Summer training definitely has it’s challenges, and I seem to always pick marathons where the training cycle blazes right through those sizzling, Summer months!
One of my biggest things to executing long Summer runs is starting early. It doesn’t necessarily mean beating the heat & humidity but it helps to not be running with sun directly overhead.
Here are a few things that may seem like common sense, but help me survive a Summer running “Sesh.” (ie: Simplicity/ Essentials / Safety / Hydration).

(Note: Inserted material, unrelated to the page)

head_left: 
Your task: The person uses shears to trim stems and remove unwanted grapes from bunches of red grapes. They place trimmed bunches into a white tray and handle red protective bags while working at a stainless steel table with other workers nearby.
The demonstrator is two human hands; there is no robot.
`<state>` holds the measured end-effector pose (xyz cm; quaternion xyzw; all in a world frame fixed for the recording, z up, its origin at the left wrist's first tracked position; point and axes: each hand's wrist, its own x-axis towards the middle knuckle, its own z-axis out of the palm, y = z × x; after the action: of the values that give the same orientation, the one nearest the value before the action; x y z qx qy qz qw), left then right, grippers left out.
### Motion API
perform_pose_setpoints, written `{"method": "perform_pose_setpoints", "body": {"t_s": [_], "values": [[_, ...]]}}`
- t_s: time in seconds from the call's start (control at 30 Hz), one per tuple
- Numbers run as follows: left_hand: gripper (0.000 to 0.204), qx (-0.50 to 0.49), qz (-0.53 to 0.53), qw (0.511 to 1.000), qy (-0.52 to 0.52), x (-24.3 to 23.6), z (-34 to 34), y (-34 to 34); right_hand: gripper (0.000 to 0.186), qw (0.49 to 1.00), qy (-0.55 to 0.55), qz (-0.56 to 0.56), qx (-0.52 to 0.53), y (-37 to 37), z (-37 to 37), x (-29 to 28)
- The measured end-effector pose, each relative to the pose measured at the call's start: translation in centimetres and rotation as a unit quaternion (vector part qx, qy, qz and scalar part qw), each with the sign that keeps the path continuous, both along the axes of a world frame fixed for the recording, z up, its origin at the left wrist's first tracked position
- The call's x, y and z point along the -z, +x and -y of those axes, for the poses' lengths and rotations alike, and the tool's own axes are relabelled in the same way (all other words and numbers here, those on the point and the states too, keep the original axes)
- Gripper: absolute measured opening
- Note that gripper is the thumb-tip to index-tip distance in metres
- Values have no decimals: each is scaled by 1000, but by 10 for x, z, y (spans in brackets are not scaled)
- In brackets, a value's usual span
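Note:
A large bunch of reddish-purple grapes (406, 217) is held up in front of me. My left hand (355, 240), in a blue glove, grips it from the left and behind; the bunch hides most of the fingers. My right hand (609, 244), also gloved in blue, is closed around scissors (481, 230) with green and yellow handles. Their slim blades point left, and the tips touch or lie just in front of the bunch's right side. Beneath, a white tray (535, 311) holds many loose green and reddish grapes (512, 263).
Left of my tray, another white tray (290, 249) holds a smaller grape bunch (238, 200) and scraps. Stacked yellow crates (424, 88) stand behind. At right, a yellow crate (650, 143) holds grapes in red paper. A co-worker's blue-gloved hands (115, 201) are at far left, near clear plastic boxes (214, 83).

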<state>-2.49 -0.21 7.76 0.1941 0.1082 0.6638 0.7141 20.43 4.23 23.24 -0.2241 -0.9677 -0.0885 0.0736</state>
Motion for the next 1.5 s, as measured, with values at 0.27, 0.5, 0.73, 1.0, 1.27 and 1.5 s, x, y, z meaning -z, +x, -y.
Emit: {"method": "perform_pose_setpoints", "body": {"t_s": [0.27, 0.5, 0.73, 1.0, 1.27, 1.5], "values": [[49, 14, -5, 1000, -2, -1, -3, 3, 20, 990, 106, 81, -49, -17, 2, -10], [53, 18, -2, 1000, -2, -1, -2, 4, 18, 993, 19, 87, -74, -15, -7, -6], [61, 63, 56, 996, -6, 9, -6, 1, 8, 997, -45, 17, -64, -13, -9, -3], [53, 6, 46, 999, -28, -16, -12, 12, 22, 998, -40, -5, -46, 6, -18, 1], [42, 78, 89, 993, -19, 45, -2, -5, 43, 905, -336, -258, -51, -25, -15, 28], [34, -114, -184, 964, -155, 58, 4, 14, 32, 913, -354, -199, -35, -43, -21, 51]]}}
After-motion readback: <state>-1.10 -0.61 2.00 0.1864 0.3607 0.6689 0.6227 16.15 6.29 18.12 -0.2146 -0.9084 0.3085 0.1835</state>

SIMPLICITY: It’s hot, make this as easy on yourself as possible. I get asked a lot what I carry, hold and use on the run. As the temps rise and the mileage lengthens, you probably know what I mean when I say that at a certain point into your long run everything and anything can start to piss you off! Hydration packs, running belts, hand held bottles/items, headphones, breathing air…you name it, it all irks you on certain days! I can’t run with any kind of hydration pack – feels like running while giving a toddler a piggy back!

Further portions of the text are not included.